The Saga of PLS


by Gaston Sanchez

Critical Review

In the previous chapters I’ve tried to provide a comprehensive account of the many events that have shaped the evolution of PLS methods. However, they are not enough to have a complete understanding of the status PLS methods reached at the end of last century. The lack of initial interest and attention that Herman’s PLS Path Modeling framework suffered, was not an issue for Svante’s PLS Regression proposals. No one can deny the overwhelming popularity that PLS Regression-related techniques have over PLS Path Modeling approaches. Likewise, no one argues that LISREL and covariance-based SEM approaches are also better known than SEM-PLS.

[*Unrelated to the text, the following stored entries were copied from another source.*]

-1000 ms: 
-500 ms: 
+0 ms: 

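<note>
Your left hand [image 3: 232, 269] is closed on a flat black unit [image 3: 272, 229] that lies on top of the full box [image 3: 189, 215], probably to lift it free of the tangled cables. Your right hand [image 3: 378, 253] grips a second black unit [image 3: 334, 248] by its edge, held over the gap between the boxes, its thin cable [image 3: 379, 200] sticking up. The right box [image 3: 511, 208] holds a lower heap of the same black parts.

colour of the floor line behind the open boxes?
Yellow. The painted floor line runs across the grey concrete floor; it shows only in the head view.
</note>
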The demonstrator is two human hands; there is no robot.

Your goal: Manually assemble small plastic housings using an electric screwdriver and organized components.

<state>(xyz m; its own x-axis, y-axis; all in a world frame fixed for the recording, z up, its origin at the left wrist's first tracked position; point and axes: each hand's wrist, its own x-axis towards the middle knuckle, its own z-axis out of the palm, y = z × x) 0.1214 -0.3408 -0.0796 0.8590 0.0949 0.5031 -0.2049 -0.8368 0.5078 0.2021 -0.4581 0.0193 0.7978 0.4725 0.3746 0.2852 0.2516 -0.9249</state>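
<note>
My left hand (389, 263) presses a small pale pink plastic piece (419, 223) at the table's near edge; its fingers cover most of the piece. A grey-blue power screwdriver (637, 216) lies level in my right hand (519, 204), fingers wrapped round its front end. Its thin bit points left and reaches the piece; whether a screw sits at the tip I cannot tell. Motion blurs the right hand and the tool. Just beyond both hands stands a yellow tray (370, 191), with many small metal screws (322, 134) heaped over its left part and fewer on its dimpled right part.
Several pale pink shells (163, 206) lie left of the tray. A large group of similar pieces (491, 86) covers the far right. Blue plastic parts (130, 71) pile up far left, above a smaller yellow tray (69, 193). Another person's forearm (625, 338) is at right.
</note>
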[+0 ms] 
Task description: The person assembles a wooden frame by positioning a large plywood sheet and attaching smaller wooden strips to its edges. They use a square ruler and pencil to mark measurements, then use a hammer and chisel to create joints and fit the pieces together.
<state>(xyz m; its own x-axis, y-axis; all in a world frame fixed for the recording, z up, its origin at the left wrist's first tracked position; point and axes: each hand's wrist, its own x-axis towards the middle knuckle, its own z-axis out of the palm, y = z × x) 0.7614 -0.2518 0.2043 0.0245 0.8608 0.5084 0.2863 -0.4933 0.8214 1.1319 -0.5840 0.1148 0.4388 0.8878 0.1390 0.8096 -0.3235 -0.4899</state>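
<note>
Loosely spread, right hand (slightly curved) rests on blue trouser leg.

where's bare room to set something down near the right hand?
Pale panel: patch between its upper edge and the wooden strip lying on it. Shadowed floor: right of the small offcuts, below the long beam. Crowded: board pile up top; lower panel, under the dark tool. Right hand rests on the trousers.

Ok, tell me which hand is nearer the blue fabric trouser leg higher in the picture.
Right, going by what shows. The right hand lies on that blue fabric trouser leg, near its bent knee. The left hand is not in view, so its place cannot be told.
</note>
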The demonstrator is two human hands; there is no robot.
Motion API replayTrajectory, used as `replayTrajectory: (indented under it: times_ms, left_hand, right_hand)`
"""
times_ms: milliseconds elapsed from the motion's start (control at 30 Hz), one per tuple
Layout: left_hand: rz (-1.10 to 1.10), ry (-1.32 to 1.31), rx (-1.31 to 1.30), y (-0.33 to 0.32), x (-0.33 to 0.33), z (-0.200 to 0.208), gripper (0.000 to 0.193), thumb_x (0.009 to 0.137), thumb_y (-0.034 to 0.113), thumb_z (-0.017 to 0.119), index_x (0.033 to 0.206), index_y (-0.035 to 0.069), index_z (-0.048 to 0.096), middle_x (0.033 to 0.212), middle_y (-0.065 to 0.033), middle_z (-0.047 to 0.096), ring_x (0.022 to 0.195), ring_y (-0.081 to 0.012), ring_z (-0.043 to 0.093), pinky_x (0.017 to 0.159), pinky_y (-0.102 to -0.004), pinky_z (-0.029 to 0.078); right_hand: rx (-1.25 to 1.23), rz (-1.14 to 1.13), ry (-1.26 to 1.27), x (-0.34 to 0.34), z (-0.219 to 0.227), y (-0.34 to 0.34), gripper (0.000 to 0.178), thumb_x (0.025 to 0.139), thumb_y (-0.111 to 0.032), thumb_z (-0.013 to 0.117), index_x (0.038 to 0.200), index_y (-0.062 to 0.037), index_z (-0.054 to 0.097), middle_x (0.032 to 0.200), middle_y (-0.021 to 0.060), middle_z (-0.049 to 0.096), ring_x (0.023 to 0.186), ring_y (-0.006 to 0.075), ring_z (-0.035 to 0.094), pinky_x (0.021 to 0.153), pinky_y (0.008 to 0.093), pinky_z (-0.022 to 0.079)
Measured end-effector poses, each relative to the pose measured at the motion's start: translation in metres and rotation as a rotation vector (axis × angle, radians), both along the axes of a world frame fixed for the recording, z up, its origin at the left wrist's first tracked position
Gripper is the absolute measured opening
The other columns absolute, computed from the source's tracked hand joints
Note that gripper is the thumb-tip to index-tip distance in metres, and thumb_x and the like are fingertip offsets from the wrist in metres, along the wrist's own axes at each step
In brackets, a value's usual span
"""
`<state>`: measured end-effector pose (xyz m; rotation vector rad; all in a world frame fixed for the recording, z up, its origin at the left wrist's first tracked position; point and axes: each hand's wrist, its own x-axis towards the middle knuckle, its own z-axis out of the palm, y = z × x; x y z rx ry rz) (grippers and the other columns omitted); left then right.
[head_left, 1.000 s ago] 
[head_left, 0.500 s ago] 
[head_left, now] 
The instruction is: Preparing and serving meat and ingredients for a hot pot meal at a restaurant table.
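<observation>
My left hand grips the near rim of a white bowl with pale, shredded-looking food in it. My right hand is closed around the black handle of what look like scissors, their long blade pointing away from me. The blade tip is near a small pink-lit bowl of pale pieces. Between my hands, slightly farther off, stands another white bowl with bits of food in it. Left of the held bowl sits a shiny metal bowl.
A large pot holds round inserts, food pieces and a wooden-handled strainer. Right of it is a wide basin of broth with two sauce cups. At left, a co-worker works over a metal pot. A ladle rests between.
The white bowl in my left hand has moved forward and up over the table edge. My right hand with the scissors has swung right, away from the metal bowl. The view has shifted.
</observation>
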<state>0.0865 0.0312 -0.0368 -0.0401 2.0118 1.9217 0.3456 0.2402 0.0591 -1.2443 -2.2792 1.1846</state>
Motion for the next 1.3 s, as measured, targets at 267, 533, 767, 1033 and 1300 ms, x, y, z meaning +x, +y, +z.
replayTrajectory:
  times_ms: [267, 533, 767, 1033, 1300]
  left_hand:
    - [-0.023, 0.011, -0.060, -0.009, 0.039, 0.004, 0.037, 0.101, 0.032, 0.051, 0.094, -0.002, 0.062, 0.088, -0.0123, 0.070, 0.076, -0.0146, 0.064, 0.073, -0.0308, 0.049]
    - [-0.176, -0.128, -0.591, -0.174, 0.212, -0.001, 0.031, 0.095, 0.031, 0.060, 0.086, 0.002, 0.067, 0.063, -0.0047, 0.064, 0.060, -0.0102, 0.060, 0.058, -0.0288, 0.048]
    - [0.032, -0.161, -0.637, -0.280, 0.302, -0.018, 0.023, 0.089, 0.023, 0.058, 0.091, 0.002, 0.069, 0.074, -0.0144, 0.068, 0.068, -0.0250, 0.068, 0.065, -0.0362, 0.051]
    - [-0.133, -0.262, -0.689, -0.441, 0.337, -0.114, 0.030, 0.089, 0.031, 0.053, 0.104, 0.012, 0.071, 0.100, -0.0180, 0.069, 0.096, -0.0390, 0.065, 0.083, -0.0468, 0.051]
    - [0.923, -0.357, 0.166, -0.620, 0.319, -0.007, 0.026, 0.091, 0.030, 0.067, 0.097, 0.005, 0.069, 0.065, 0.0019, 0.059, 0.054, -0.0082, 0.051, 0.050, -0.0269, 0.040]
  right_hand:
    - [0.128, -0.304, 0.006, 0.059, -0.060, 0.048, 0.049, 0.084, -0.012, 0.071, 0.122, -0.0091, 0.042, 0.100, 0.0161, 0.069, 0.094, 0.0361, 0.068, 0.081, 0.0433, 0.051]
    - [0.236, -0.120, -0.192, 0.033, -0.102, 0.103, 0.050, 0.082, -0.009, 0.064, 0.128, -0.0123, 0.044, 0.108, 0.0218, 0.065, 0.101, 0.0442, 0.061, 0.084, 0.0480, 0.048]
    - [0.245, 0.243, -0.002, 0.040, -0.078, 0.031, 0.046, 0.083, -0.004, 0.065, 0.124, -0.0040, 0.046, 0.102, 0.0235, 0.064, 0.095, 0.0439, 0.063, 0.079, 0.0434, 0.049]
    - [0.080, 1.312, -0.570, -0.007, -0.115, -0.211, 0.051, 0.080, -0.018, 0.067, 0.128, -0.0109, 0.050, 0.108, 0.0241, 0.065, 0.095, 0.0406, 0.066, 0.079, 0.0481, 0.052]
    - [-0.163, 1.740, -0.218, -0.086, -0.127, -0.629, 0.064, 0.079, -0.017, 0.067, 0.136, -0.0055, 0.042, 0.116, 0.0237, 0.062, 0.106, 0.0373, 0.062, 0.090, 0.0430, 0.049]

For better or worse, Herman’s PLS framework has occupied an awkward place in the multivariate data analysis spectrum. His legacy is astounding and remarkable. But it was packaged in his very particular idiosyncratic style. However, there have been very few attempts to clarify this situation in the related literature. Consequently, I think it’s important to provide a critical review that allows us to scatter the fog that has impeded a clearer panaroma. In this chapter, I want to provide my personal assessment of some of the crucial factors that determined the destiny of PLS methods in general, and PLS-PM in particular. I will focus on the following points:

Software Availability

A crucial factor to understand the itinerary followed by PLS methods has to do with the computational tools. One fundamental difference between PLS Path Modeling and PLS Regression had to do with the initial availability of software programs, evidenced by the lack of programming skills of Herman versus the highly talented coding abilities of Svante. This is the perhaps the most important aspect that negatively affected the spread of Herman’s PLS during the 1980s and 1990s. Although Herman Wold did use computers for calculations and estimations, he never wrote a single line of code.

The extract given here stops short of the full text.